- [Required action]
Output the data in full and exactly as presented.

Data items:
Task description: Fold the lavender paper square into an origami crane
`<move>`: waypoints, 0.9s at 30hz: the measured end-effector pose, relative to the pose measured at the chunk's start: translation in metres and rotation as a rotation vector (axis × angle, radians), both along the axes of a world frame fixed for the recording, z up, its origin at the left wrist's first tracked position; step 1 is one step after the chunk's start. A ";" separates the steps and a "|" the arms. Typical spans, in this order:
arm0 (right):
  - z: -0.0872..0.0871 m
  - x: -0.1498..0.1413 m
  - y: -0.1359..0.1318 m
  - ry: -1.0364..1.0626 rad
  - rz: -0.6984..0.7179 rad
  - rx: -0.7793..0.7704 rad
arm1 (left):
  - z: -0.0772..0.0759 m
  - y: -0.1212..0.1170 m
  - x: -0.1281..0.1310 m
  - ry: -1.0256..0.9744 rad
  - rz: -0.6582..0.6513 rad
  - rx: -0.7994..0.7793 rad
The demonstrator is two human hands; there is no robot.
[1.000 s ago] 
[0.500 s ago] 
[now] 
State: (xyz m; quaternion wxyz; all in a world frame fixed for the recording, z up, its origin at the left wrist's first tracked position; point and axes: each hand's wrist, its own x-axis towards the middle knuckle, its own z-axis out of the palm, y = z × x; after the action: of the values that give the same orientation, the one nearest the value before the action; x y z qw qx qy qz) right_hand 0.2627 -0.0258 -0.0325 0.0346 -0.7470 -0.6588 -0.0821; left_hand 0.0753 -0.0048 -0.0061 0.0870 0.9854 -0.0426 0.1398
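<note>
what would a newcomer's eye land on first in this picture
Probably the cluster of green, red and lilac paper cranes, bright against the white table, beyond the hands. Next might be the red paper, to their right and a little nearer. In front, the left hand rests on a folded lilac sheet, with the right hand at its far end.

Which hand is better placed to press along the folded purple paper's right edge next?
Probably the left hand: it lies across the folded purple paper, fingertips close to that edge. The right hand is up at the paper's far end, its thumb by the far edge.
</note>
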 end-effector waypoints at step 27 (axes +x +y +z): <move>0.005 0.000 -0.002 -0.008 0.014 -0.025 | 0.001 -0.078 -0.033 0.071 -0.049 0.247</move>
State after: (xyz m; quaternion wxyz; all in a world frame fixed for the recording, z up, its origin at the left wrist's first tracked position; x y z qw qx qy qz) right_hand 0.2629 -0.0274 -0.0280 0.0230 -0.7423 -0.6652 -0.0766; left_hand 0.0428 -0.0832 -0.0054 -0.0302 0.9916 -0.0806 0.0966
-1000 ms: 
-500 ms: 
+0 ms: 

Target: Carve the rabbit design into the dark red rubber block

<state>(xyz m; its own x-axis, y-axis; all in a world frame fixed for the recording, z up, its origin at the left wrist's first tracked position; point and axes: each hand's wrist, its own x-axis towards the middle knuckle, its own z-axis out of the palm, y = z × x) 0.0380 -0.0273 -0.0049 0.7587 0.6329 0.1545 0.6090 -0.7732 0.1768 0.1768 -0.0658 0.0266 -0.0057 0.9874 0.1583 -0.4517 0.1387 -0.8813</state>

- [Solution]
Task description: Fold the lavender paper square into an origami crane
`<move>`: waypoints, 0.9s at 30hz: the measured end-effector pose, relative to the pose measured at the chunk's start: translation in metres and rotation as a rotation vector (axis × angle, radians), both along the axes of a world frame fixed for the recording, z up, its origin at the left wrist's first tracked position; step 1 is one step after the chunk's start. A ";" separates the steps and a "|" the arms. Typical spans, in this order:
arm0 (right):
  - z: -0.0872..0.0871 m
  - x: -0.1498..0.1413 m
  - y: -0.1359..0.1318 m
  - ry: -1.0364..1.0626 rad
  - rz: -0.6984..0.7179 rad
  - rx: -0.7793..0.7704 rad
arm1 (left):
  - z: -0.0772..0.0759 m
  - y: -0.1212..0.1170 m
  - x: -0.1281..0.1310 m
  - ry: -1.0256..0.9744 rad
  - rz: -0.6582..0.6513 rad
  - rx: -0.7994..0.7793 rad
The demonstrator is two human hands; there is no robot.
[1.000 s ago] 
[0.500 s ago] 
[now] 
State: (xyz m; quaternion wxyz; all in a world frame fixed for the recording, z up, its origin at the left wrist's first tracked position; point and axes: each hand's wrist, its own x-axis towards the middle knuckle, its own z-axis out of the palm, y = z × x; after the action: of the values that give the same orientation, the one nearest the value before the action; x y z qw qx qy qz) right_hand 0.2627 -0.0258 -0.0325 0.0346 -0.7470 -0.6588 -0.0821; left_hand 0.0753 -0.0048 -0.0061 0.0870 0.9854 -0.0426 0.1398
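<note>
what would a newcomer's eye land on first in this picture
Probably the cluster of green, red and lilac paper cranes, bright against the white table, beyond the hands. Next might be the red paper, to their right and a little nearer. In front, the left hand rests on a folded lilac sheet, with the right hand at its far end.

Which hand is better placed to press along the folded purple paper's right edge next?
Probably the left hand: it lies across the folded purple paper, fingertips close to that edge. The right hand is up at the paper's far end, its thumb by the far edge.
</note>
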 end-effector waypoints at step 27 (axes +x +y +z): <move>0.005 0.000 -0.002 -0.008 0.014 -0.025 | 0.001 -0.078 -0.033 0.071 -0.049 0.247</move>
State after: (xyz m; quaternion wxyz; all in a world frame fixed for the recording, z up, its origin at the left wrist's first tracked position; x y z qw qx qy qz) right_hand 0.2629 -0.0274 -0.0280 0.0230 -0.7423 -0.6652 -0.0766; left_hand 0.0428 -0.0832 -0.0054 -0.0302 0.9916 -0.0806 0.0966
-1000 ms: 
-500 ms: 
+0 ms: 

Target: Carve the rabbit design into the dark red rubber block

<state>(xyz m; its own x-axis, y-axis; all in a world frame fixed for the recording, z up, its origin at the left wrist's first tracked position; point and axes: each hand's wrist, its own x-axis towards the middle knuckle, its own z-axis out of the palm, y = z × x) 0.0380 -0.0273 -0.0049 0.7587 0.6329 0.1545 0.6090 -0.7732 0.1768 0.1768 -0.0658 0.0266 -0.0057 0.9874 0.1583 -0.4517 0.1387 -0.8813</state>

This finishes the answer.